## PROBLEM:
Search the listing below for the word "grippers" and copy each line where it appears.

## RECORDS FOR PROCESSING:
[Start of Attachment]
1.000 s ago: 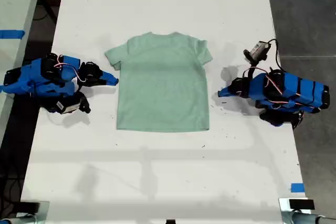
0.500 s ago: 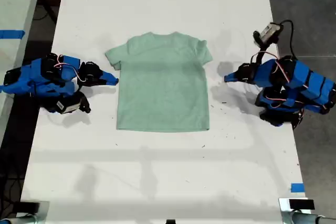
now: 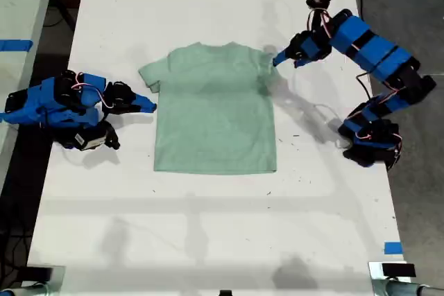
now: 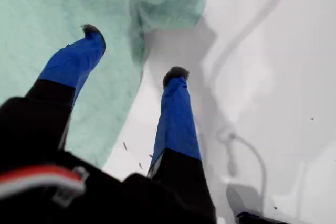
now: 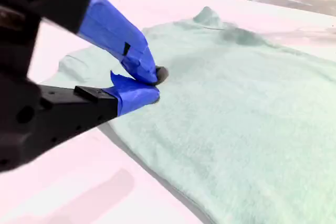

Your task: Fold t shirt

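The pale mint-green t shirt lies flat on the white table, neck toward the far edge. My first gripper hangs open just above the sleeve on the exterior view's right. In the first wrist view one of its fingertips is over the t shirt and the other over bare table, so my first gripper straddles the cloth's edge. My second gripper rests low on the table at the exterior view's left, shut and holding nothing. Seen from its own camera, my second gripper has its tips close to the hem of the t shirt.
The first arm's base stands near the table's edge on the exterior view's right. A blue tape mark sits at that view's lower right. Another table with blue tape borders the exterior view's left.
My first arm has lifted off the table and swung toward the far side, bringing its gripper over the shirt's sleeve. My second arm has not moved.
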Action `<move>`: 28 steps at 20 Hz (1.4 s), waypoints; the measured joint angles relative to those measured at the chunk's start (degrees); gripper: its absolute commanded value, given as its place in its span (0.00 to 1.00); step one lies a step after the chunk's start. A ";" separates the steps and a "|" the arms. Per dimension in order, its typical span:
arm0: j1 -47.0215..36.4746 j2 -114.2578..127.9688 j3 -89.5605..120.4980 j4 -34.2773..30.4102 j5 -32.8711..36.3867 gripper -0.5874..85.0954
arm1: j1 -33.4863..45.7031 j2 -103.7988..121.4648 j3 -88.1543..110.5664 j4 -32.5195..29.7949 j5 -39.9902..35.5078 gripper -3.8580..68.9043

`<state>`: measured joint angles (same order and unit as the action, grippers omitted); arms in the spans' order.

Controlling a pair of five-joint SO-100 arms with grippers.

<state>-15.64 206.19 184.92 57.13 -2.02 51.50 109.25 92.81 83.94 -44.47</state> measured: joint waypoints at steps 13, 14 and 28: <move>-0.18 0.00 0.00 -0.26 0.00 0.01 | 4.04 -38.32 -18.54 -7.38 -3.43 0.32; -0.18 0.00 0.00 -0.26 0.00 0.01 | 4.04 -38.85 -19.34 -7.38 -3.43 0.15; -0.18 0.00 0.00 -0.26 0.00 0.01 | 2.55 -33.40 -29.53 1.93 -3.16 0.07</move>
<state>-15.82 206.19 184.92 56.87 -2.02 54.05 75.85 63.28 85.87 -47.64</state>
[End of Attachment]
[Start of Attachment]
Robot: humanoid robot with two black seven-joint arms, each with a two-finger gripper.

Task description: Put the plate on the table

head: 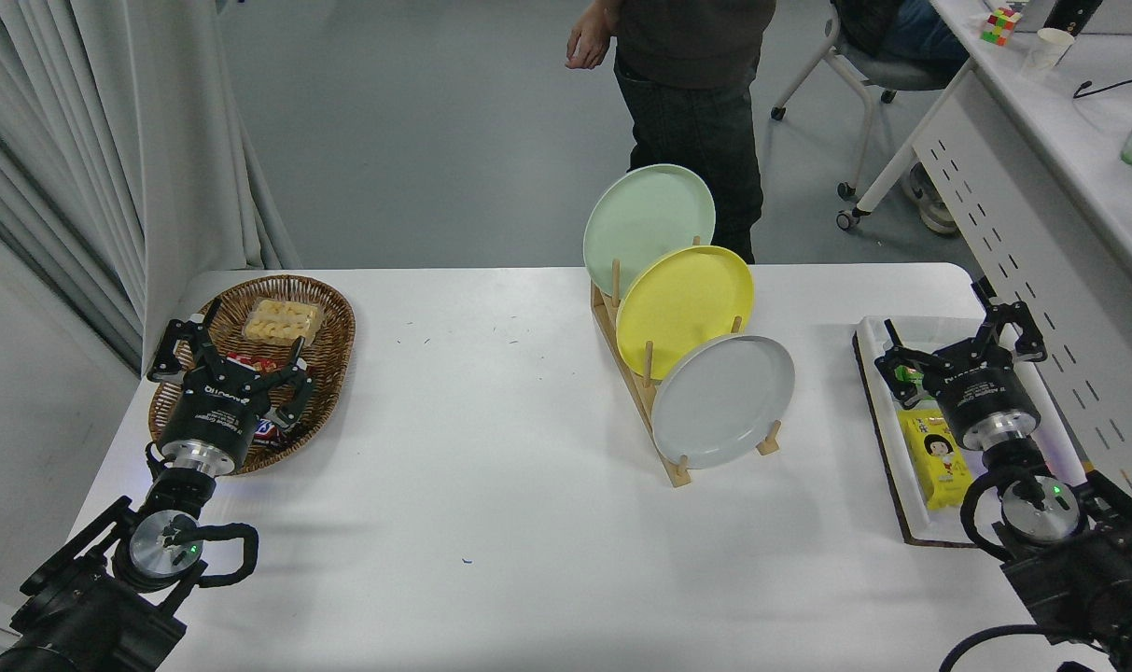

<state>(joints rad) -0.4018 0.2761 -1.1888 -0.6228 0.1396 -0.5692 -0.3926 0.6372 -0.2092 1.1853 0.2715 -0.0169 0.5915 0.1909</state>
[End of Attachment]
## OUTPUT FOR THIS EXERCISE:
`<state>`: measured joint angles (same order and unit as the action, grippers omitted); arms in the spans' order.
Controlling a pair of five-joint SO-100 arms with grippers.

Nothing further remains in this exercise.